We obtain direct access to the RVB state by driving an ESR transition (peak III in Fig. 4) into the RVB state. We can thus measure the relative energy between the RVB state and the ferromagnetic state ($$ {\downarrow }_1{\downarrow }_2{\downarrow }_3{\downarrow }_4$$), giving $$ \left(-0.738\pm 0.030\right)J$$ per spin (Fig. 4b, upper inset). This value agrees with the expected value of −0.75 J for an ideal spin-1/2 plaquette, and is much lower than the −0.5 J of a Néel state ($$ {\downarrow }_1{\uparrow }_2{\downarrow }_3{\uparrow }_4$$), thus confirming the RVB nature of this spin plaquette.
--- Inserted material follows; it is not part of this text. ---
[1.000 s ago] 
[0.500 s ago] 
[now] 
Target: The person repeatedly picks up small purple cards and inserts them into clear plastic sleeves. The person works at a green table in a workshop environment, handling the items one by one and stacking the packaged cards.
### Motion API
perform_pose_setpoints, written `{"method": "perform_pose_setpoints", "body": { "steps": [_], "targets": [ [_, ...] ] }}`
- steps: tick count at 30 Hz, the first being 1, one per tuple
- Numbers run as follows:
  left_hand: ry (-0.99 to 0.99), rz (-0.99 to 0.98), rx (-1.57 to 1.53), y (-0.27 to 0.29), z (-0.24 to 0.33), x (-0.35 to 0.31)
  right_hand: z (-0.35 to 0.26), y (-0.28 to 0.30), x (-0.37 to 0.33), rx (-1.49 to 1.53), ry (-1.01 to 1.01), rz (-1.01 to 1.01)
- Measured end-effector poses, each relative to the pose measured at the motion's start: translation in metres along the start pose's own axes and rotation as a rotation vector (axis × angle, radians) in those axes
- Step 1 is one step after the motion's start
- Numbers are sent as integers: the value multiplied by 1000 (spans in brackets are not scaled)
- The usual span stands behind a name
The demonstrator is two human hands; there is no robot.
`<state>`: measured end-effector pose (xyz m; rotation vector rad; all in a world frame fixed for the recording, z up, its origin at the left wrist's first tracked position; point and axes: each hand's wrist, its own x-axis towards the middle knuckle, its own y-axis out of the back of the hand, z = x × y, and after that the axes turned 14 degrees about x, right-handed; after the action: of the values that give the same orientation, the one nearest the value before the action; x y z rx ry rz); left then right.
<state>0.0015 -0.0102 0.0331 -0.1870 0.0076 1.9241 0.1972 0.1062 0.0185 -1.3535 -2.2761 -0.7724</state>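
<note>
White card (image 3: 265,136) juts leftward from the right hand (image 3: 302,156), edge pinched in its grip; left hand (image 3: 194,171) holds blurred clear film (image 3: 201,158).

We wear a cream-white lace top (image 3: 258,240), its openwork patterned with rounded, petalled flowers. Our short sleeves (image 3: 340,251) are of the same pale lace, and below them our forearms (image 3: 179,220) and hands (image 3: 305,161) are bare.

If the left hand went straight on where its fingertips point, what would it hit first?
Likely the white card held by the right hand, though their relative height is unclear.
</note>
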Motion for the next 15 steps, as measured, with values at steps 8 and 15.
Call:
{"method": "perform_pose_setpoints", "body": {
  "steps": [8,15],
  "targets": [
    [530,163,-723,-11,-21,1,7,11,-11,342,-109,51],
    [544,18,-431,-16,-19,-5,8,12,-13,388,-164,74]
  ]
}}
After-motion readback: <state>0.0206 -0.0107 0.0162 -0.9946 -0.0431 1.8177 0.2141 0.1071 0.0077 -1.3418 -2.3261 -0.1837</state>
Theoretical studies show that the energy per spin decreases in magnitude with an increasing number of spins, and reaches −0.693 J in the thermodynamic limit of an infinite chain²⁸, which is remarkably similar to the four-spin value. We further brought four Ti atoms closer to form a smaller plaquette $$ \left(d=7.4\mathrm{\AA }\right)$$, which increased the coupling J to 25 GHz, making the RVB state lowest in energy even in the presence of the magnetic field (Supplementary Note 8).

Sample preparation

Measurements were performed in a home-built ultrahigh-vacuum (<10⁻⁹ Torr) STM operating at 1.2 K. MgO is two monolayers (ML) thick (referred to as bilayer MgO) and was grown on an atomically clean Ag(001) single crystal by thermally evaporating Mg in an ~10^–6 Torr O₂ environment¹⁷. Ti and Fe atoms were deposited in situ from pure metal rods by e-beam evaporation onto the sample held at ~10 K. An external magnetic field (0.44 T, 0.5 T or 0.90 T as indicated in the figure captions) was applied at ~8° off the surface, with the in-plane component aligned along the [100] direction of the MgO lattice. STM images were acquired in constant-current mode and all voltages refer to the sample voltage with respect to the tip.

Spin-polarized tip

The iridium STM tip was coated with silver by indentations into the Ag sample until the tip gave a good lateral resolution in the STM image. To prepare a spin-polarized tip, ~1–5 Fe atoms were each transferred from the MgO onto the tip by applying a bias voltage (~0.55 V) while withdrawing the tip from near point contact with the Fe atom. The degree of spin polarization was verified by the asymmetry in dI/dV spectra of Ti with respect to voltage polarity²⁰.

RF measurement

The continuous wave electron spin resonance spectra were acquired by sweeping the frequency of an RF voltage V_RF generated by the RF generator (Agilent E8257D) across the tunneling junction and monitoring changes in the tunneling current. The current signal was modulated at 95 Hz by chopping V_RF, which allowed the readout of the current by a lock-in technique¹⁷. The RF and DC voltages were combined at room temperature using an RF diplexer, and guided to the STM tip through semi-rigid coaxial cables with a loss of ~30 dB at 20 GHz¹⁷.